### EXERCISE
Copy out each line of the listing below in which the string "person" occurs.

◇ ◇ ◇

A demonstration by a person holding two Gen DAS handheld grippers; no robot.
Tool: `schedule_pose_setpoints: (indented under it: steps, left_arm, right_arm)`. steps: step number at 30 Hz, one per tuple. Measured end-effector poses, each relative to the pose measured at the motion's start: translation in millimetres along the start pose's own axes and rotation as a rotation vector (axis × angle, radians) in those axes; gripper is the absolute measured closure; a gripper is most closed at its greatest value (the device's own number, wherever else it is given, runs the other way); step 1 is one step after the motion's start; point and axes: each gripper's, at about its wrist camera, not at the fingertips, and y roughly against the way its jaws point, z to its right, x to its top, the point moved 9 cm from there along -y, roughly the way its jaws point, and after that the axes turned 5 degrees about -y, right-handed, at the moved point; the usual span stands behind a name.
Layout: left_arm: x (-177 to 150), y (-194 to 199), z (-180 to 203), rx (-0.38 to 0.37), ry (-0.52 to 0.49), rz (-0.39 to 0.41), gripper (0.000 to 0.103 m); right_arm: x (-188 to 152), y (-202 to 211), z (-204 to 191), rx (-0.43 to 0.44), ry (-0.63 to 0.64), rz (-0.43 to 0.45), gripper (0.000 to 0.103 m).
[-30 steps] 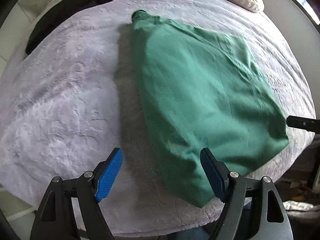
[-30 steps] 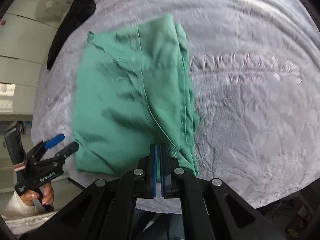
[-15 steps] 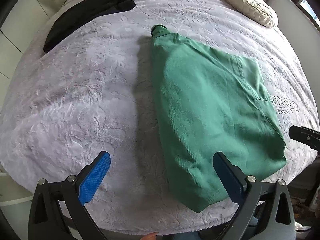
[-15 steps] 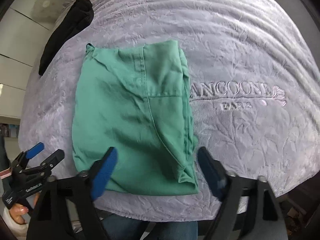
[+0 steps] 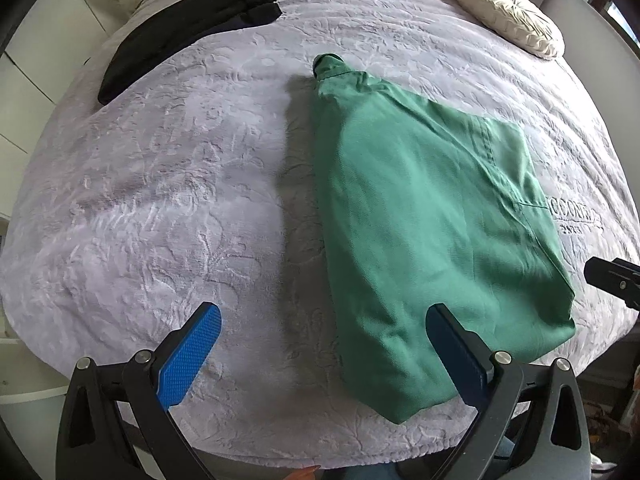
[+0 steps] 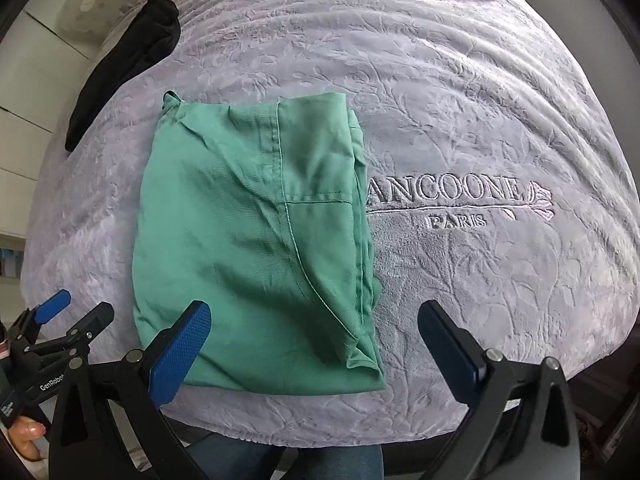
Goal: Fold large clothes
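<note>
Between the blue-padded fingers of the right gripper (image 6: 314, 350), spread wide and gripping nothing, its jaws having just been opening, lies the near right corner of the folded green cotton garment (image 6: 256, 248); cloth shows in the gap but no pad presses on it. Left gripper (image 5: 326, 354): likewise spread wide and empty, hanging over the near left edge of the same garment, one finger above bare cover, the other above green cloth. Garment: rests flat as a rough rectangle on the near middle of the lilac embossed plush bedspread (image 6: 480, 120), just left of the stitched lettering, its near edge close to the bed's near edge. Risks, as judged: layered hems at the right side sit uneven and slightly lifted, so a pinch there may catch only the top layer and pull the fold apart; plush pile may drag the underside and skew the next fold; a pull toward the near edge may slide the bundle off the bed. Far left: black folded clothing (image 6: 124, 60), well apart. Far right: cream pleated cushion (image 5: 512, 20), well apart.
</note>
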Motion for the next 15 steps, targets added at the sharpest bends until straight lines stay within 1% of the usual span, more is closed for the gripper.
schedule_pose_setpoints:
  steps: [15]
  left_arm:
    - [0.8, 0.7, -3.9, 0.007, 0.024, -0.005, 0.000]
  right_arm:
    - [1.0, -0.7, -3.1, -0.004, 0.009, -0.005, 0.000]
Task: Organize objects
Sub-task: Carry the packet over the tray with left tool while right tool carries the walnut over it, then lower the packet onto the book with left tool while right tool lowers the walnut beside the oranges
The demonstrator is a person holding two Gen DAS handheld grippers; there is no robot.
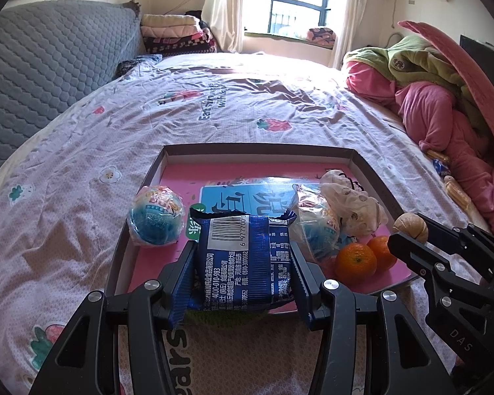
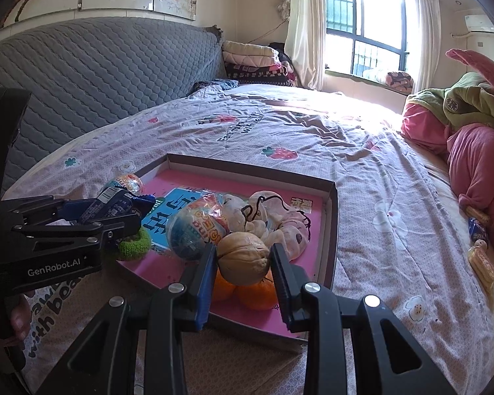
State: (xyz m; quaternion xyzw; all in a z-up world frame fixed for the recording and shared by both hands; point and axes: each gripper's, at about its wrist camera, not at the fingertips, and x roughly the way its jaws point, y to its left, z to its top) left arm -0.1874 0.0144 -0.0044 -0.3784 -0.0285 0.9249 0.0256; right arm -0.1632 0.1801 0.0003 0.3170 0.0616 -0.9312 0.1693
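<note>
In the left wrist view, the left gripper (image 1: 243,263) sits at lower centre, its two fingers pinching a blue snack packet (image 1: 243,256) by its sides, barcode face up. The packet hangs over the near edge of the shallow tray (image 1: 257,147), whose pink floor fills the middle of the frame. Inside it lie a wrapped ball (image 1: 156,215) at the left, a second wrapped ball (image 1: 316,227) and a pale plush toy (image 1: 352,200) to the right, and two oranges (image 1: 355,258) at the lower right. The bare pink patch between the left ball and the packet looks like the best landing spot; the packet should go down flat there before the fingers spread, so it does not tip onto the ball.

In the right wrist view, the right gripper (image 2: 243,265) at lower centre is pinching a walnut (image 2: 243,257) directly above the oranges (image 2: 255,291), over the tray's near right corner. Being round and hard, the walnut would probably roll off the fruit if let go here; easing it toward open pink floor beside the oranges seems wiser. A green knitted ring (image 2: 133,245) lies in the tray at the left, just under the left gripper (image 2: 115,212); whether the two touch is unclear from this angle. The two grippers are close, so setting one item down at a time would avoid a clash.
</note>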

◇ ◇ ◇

### ANSWER
A demonstration by a person holding two Gen DAS handheld grippers; no robot.
The demonstrator is a person holding two Gen DAS handheld grippers; there is no robot.

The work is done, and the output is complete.